• [ACTIVITY] Copy out the whole listing exactly as given. Skip the pictures.

☆ ☆ ☆ ☆ ☆

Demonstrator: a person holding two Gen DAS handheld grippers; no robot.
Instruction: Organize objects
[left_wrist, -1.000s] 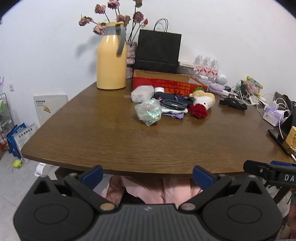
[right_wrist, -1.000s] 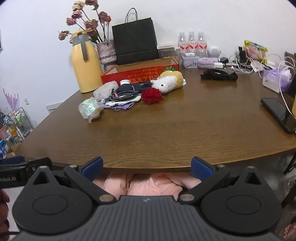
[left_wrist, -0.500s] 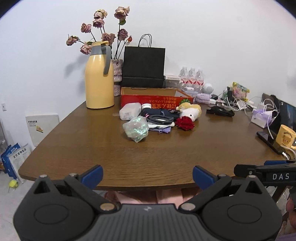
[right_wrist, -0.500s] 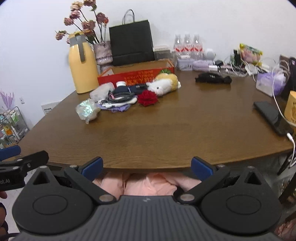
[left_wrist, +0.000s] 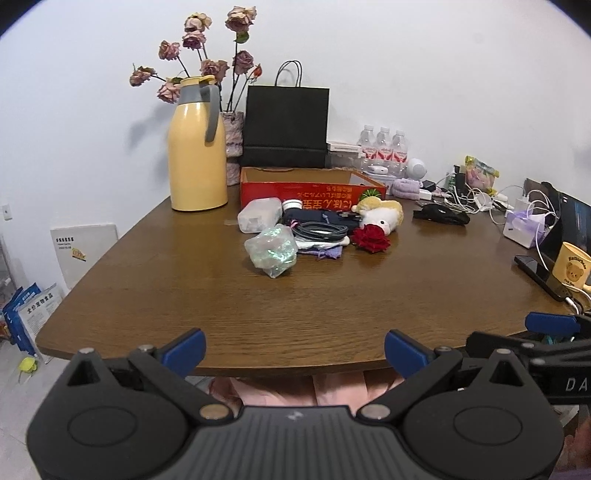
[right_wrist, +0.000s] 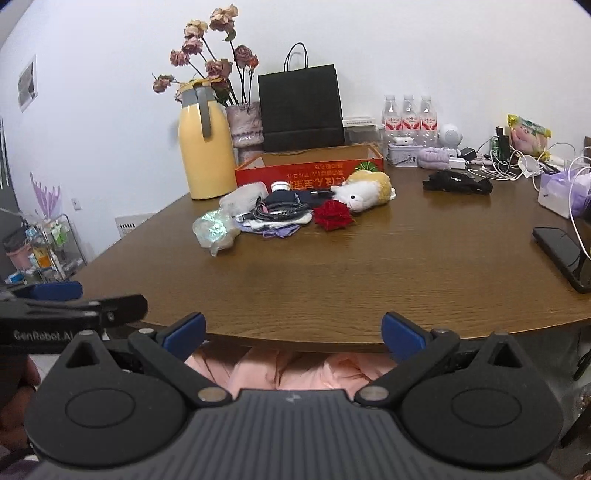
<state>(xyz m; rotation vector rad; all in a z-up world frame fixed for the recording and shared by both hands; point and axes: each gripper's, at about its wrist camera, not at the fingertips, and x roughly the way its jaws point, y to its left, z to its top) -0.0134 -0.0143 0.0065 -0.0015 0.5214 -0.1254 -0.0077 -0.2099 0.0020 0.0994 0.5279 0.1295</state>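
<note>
Both views have tilted up since a second ago: left gripper and right gripper hover spread, empty, at table edge, clutter pile untouched before red box, likely the destination.

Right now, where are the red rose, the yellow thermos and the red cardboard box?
red rose (left_wrist: 370, 239), left wrist view, centre of the bloom.
yellow thermos (left_wrist: 197, 168), left wrist view, middle of the body.
red cardboard box (right_wrist: 310, 173), right wrist view, printed front wall.
</note>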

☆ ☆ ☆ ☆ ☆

• [RESPONSE TO THIS EXERCISE]
Demonstrator: a person holding two Gen DAS handheld grippers; no robot.
Instruction: Organize objects
[left_wrist, -1.000s] 
[right_wrist, -1.000s] 
[left_wrist, -0.500s] 
[right_wrist, -0.500s] 
[left_wrist, +0.000s] 
[right_wrist, +0.000s] 
<state>(xyz m; rotation vector rad; all in a z-up world frame fixed for the recording and shared by both hands; point and axes: each gripper's, at about its wrist camera, not at the fingertips, and x roughly the way its jaws point, y to its left, z to its top) -0.0134 -0.0143 0.0065 -0.0015 0.5214 -0.1254 -0.0077 -0.2099 0.0020 0.0994 0.5279 0.1295</state>
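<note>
Both views have tilted up since a second ago: left gripper and right gripper hover spread, empty, at table edge, clutter pile untouched before red box, likely the destination.

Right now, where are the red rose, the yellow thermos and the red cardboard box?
red rose (left_wrist: 370, 239), left wrist view, centre of the bloom.
yellow thermos (left_wrist: 197, 168), left wrist view, middle of the body.
red cardboard box (right_wrist: 310, 173), right wrist view, printed front wall.
</note>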

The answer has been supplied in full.